As described above, according to the present invention,
Since the same phase and the same current are supplied to each phase of the motor to supply power to the commercial power supply side, power can be supplied efficiently without generating motor torque.

[Brief description of the drawings]

FIG. 1 is a circuit diagram of a first embodiment of the present invention.

FIG. 2 is a timing chart of the embodiment.

FIG. 3 is a processing flowchart of a controller of the embodiment.

FIG. 4 is a voltage feedback control block diagram of the controller of the embodiment.

FIG. 5 is a circuit diagram of a second embodiment of the present invention.

FIG. 6 is a voltage feedback control block diagram of the controller of the embodiment.

[Explanation of symbols]

Reference Signs List 10 main battery (vehicle battery), 12 inverter (power conversion means), 14 switching circuit, 16
Motor, 17 connector, 18 voltage sensor, 19
Current sensor, 20 controllers, 22 demand switches.

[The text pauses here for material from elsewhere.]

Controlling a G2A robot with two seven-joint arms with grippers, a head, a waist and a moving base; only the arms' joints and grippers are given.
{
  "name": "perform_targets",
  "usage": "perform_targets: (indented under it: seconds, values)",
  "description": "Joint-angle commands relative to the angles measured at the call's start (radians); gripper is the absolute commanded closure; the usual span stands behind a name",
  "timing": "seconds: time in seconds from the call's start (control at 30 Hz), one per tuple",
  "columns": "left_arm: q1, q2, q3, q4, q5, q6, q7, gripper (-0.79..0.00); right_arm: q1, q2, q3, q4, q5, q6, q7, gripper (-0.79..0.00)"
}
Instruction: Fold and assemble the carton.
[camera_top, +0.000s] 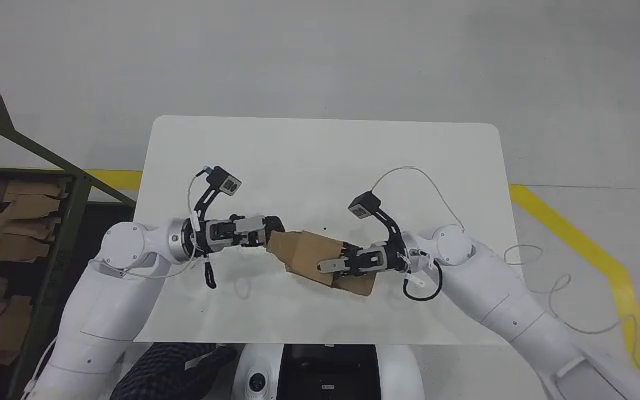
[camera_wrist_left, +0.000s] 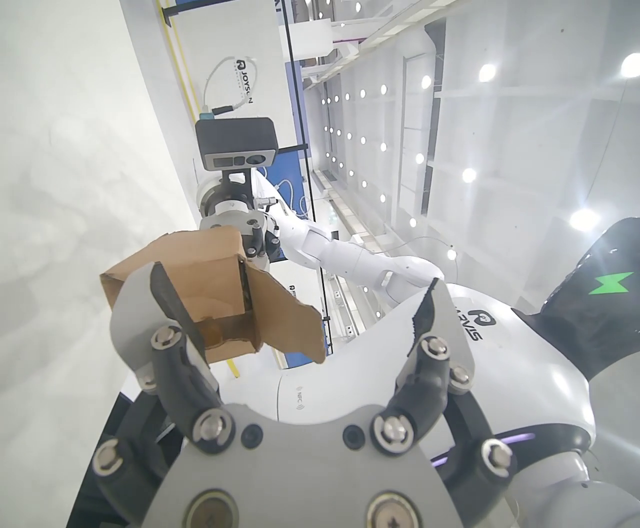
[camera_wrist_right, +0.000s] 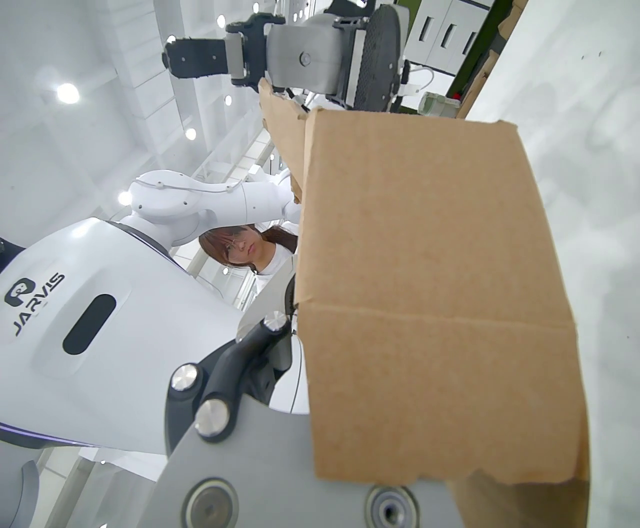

──────────────────────────────────────────────────続 き Continued on the front page (51) Int.Cl. ⁶ Identification code FI H02M 7/72 H02M 7/72

Claims (3)

[Claims] 1. A motor control device which uses a power conversion means for supplying on-vehicle battery power to a motor, and supplies on-vehicle battery power to the commercial power supply via the motor when a commercial power failure occurs. And a control means for supplying the same current in the same phase to the motor control device. 2. The control unit includes: a switching unit connected to the vehicle-mounted battery in parallel with the power conversion unit; a voltage detection unit configured to detect a voltage supplied to the commercial power supply; 2. The motor control device according to claim 1, further comprising: a voltage feedback unit configured to perform opening / closing control by interlocking each switch in the power conversion unit and the switching unit based on a voltage. 3. 3. The control unit includes: a switching unit connected to the vehicle-mounted battery in parallel with the power conversion unit; a current detection unit configured to detect a current supplied to the commercial power supply; A voltage feedback unit that calculates a voltage of the commercial power supply based on a current, and controls opening and closing of each switch and the switching unit in the power conversion unit in conjunction with each other based on the calculated voltage. The motor control device according to claim 1.